_Instructions for the task:_ Below are some records; quote exactly the lines from the one that contains "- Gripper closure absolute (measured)" through the one that contains "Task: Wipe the", inclusive, and no others.

_Available data:_
□ □ □ □
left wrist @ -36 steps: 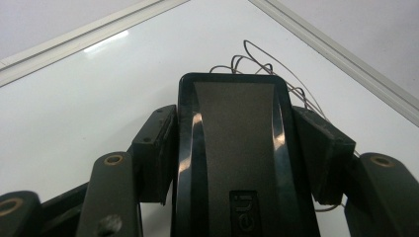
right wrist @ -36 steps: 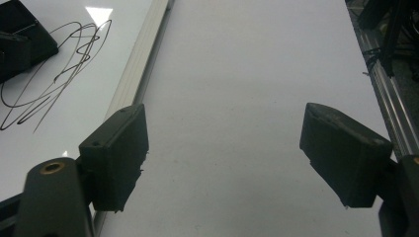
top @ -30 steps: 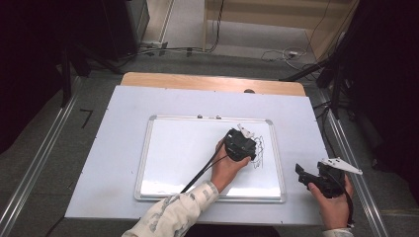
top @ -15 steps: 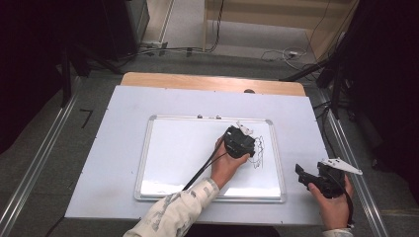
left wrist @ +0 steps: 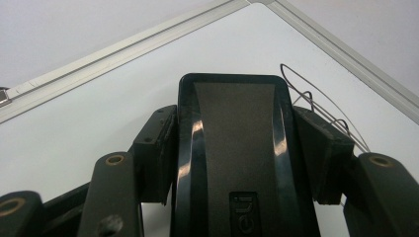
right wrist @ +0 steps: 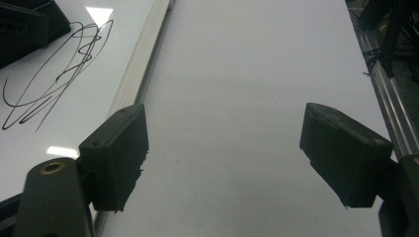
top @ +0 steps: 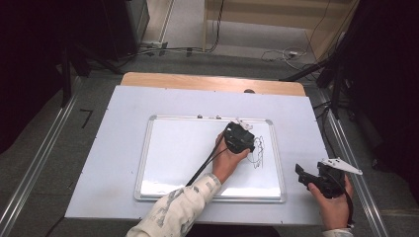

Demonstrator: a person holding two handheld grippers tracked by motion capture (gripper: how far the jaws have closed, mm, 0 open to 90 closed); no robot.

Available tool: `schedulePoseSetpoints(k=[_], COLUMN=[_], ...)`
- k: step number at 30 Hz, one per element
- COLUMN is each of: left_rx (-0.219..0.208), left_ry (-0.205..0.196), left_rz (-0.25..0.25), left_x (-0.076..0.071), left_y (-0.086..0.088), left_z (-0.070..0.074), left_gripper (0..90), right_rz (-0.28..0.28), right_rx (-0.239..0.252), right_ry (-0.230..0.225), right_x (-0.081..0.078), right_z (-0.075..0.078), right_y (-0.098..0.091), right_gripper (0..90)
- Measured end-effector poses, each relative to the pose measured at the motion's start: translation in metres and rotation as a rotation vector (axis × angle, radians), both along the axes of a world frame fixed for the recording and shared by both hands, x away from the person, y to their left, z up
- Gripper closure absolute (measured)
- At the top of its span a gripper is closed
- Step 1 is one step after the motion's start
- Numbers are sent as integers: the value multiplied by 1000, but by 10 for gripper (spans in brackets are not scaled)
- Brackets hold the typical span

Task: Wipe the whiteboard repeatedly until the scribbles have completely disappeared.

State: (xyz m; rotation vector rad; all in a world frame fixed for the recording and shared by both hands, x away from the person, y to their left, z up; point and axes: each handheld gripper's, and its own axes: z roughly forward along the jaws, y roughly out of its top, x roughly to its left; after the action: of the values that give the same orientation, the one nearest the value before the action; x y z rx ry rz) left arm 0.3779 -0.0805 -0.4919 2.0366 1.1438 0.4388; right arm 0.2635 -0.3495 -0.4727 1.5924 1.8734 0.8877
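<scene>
Clamping a black eraser (left wrist: 232, 148), the left gripper (top: 239, 138) presses it onto the whiteboard (top: 178, 153).

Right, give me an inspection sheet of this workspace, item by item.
Surface: pale table top, wooden strip along its far edge.
Job's things: whiteboard lying flat, black scribble near its right edge; black whiteboard eraser.
Clutter: nothing seen.
Grippers: left gripper over the board, fingers shut on the eraser; right gripper off the board at the right, fingers open, nothing between them.
Cables: black cable trails from the left gripper across the board.
Surroundings: floor cables, metal rails either side.
</scene>
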Motion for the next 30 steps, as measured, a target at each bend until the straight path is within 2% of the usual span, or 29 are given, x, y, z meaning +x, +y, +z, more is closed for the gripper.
schedulePoseSetpoints(k=[7,30], left_rx=[2,17], left_ry=[-4,0], left_rz=[2,-47], left_x=[-1,-20], left_y=[-3,-25], left_z=[0,0], left_gripper=[403,402], right_rz=[2,4], right_rx=[-3,-6], right_ry=[2,2], right_x=[1,1], right_z=[0,-1], right_y=[1,1], right_gripper=[176,176])
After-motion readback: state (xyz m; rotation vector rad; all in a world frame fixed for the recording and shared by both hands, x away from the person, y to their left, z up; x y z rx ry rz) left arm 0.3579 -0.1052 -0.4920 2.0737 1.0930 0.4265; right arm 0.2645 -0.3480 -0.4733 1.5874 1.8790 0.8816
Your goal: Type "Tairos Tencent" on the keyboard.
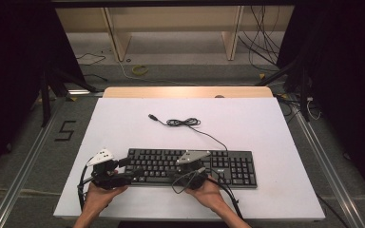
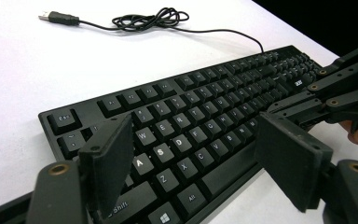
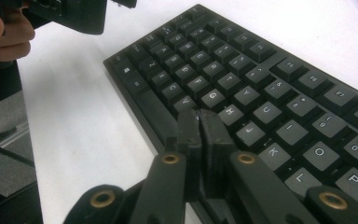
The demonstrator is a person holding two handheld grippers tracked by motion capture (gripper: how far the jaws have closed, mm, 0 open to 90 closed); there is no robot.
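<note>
A black keyboard (image 1: 192,167) lies flat on the white surface (image 1: 266,128), directly in front of both grippers and touching neither pair of jaws with any grip. The left gripper (image 2: 193,154) hangs over the keyboard's left end with its jaws spread wide and nothing between them; below and between them sit the keys of the left letter block, with the shift key just under the near jaw. The right gripper (image 3: 199,125) has its jaws pressed together, pad against pad, holding nothing. Its joined tips point down at the lower letter rows, just above the key beside the G and H, near the long space bar; whether the tips actually touch a key cannot be told. In the high view the left gripper (image 1: 119,168) sits at the keyboard's left edge and the right gripper (image 1: 195,171) over its middle, the two well apart, each held in one of the person's hands. Beyond the keyboard, away from both grippers, its thin cable (image 1: 185,122) lies coiled on the surface and ends in a USB plug (image 2: 58,17).
</note>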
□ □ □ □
_Exercise answer:_
- Gripper closure absolute (measured)
- At the top of its span a gripper is closed
- Step 1 is one step after the motion's start
- Numbers are sent as integers: the value multiplied by 1000, but by 10 for gripper (spans in brackets are not scaled)
- Brackets hold the typical span

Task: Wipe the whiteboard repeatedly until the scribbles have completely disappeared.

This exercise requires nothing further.